### [ABOUT THIS TASK]
Reading the listing that follows, count the lines where "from" appears, and answer with only that count.

### [INFORMATION SHOWN]
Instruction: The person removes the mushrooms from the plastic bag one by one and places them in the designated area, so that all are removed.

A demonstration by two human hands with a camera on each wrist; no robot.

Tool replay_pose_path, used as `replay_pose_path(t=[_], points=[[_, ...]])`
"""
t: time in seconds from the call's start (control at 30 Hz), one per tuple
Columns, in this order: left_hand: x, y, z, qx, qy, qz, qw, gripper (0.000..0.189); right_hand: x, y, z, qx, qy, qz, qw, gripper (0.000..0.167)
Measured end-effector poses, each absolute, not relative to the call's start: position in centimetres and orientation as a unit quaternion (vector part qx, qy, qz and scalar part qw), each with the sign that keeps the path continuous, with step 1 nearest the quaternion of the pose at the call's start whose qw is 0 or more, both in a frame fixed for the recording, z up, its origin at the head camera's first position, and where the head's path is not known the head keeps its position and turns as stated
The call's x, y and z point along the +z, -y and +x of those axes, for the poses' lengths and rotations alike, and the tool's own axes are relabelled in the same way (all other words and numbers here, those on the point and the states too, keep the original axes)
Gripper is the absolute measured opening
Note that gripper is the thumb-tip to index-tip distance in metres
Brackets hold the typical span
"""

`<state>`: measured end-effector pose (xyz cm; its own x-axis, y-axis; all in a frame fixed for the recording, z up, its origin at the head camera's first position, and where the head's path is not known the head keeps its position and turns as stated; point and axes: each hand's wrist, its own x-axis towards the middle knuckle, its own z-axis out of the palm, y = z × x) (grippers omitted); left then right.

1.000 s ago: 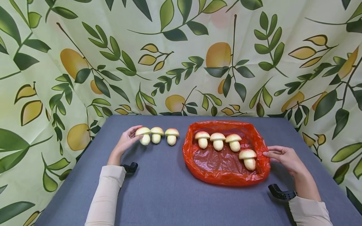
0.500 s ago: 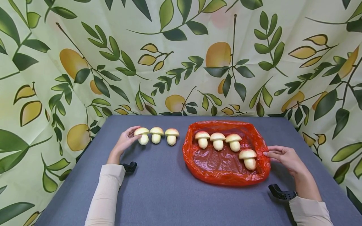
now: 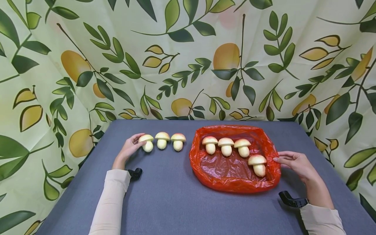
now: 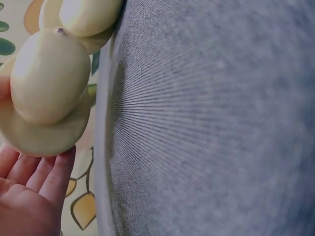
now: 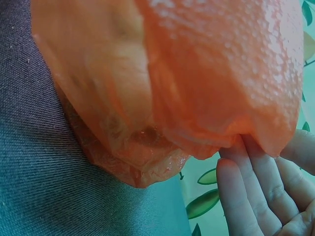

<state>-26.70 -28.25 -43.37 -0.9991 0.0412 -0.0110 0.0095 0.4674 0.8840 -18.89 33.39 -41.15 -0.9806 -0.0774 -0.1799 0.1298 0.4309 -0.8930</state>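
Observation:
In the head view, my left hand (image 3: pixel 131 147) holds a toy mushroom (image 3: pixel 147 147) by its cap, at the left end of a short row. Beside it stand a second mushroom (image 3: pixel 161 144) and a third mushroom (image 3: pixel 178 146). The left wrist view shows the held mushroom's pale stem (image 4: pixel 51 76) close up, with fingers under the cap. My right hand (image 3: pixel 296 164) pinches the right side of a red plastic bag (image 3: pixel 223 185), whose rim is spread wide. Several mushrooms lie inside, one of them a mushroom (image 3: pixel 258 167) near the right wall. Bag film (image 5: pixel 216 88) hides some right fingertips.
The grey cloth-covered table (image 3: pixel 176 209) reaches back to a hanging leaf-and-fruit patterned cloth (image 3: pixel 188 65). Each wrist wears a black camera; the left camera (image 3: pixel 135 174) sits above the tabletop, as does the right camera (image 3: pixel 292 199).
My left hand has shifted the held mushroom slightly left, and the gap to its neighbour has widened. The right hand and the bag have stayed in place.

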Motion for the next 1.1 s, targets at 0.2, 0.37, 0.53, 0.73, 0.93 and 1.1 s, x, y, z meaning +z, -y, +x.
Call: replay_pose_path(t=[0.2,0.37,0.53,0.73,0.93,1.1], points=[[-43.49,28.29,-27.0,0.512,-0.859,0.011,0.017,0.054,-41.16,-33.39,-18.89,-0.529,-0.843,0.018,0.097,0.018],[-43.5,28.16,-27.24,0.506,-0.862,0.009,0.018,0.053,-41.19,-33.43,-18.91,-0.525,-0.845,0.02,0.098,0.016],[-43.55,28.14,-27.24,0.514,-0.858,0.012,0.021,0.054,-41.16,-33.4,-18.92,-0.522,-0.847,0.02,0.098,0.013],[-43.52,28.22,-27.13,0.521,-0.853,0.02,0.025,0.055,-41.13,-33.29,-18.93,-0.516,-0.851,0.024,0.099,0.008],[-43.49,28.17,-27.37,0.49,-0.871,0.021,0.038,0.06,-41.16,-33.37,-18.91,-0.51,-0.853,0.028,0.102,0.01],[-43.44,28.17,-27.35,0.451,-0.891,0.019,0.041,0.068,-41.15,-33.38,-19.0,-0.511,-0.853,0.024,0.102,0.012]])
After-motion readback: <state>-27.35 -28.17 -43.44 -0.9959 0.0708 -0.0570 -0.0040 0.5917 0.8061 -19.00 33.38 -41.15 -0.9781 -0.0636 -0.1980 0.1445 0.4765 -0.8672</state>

### [ANSWER BOX]
2